Laser Doppler Velocimetry (LDV), also known as Laser Doppler Anemometry (LDA), is an optical technique used to measure the velocity of fluid flows. It was invented in the 1960’s, following the development of the first continuous He-Ne laser source at Bell Laboratories in 1962. It was first applied to water flows by Yeh and Cummins (1964) at the Columbia Radiation Laboratory, and later applied to gas flows by Foreman, George and Lewis (1965) at the research laboratories of Brown Engineering Company (later Teledyne Brown Engineering).
Its working principle is based on the Doppler effect of the scattered light coming from micron-size tracer particles moving with the fluid. Two light beams are needed for each velocity component to be measured. At the location where the beams cross (known as the measurement volume) they generate a fringe pattern from which “flashes” of light from the tracer particles are reflected and measured. The geometry of the fringes (Δs) is accurately known a priori based on the optical configuration of the system, and the intensity signal of the scattered light provides a measurement of time between fringes (Δt), from which the velocity can be computed: V = Δs / Δt.
The main advantage of optical measurement systems resides in the fact that measurements can be made from the outside of the flume, so the flow is not affected by the instrument, as opposed to other techniques. LDV systems perform measurements one point at a time, providing very high temporal resolution (up to 10,000+ Hertz) and very fine spatial resolution (in the order of 0.1 mm). These characteristics make LDV good for measurements very close to the boundaries and also for high turbulent flows. It is commonly found in the measurement of water and air flows, fuel injection and spray research and even in the biomedical field for blood flow.
|Physical principle:||Doppler effect|
|Direct reading of:||Scattered light intensity|
|Inferred measurement of:||Flow velocity|
|Spatial resolution:||Point (micron scale)|
|Temporal resolution:||> 10,000 Hz|
|Placement respect flow:||Outside (optical access needed)|
Albrecht, H., Borys, M., Damaschke, N., and Tropea, C. (2003). Laser Doppler and Phase Doppler Measurement Techniques, Eds. R. Adrian, M. Gharib, W. Merzkirch, D. Rockwell, and J. Whitelaw. Springer-Verlag, Berlin.
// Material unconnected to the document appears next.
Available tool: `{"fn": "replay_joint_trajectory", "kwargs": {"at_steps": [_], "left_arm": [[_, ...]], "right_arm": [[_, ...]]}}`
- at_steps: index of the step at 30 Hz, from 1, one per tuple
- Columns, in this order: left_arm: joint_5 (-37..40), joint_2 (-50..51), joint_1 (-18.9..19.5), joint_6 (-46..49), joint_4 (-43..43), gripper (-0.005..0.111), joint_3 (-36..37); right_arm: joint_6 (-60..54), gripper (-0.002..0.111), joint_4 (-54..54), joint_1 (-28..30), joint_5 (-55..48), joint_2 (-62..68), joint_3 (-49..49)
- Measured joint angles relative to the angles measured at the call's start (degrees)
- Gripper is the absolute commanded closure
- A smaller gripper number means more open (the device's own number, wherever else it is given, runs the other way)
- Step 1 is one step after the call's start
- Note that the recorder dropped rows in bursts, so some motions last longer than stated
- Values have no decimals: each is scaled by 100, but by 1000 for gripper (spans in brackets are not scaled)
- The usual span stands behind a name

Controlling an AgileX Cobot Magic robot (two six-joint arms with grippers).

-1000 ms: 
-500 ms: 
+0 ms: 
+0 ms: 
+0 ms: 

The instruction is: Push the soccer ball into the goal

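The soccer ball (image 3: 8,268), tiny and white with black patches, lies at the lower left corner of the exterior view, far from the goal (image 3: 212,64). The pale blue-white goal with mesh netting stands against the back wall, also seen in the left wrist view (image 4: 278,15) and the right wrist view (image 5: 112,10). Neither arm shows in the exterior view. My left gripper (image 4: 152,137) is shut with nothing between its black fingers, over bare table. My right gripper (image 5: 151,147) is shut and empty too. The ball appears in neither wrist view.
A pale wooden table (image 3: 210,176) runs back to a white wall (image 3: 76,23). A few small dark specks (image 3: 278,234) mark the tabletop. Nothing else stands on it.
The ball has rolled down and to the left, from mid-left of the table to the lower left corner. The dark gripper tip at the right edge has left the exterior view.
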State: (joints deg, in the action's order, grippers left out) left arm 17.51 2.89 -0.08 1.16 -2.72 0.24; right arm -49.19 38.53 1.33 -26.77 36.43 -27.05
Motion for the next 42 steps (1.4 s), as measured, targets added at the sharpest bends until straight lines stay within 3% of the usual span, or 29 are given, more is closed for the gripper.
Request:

Foreman, J.W., George, E.W., Lewis, R.D. (1965). “Measurement of localized flow velocities in gases with a laser Doppler flowmeter”, Applied Physics Letters, 7(4), 77-78.
Wikipedia (2011). “Laser Doppler Velocimetry”. http://en.wikipedia.org/wiki/Laser_Doppler_velocimetry
Yeh, Y. and Cummins, H. (1964). “Localized fluid flow measurements with an He-Ne laser spectrometer”, Applied Physics Letters, 4(10), 176-178.